## PROBLEM TO WORK ON
In how many lines of the listing below does the word "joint" occur? Say only the number.

## INFORMATION SHOWN
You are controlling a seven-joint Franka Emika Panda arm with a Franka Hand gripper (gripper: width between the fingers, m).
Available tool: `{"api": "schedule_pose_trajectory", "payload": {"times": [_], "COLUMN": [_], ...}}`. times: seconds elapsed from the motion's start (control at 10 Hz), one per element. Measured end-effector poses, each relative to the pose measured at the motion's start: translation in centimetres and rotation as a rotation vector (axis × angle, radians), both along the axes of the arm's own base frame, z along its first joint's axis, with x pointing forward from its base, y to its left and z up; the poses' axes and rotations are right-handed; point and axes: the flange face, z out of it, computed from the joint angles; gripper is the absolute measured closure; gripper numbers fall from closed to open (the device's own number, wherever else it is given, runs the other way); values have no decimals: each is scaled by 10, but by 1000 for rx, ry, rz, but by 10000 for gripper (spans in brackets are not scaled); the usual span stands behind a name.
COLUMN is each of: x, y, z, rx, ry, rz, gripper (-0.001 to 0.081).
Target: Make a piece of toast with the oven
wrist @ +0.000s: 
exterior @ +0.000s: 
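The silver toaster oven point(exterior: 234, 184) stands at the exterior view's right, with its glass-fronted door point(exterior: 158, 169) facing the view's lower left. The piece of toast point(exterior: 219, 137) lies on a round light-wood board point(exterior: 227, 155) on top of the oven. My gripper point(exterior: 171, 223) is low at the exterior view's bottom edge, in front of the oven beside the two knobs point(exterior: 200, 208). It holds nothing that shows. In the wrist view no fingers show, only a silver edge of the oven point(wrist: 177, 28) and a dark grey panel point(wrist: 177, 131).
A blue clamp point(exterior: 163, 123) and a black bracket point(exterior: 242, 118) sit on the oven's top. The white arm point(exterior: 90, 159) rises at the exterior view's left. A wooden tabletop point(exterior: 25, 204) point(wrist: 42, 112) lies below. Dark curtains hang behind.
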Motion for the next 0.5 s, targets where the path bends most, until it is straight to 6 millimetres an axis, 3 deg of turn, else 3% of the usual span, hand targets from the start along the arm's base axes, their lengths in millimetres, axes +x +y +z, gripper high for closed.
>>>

## ANSWER FOR THE TASK
2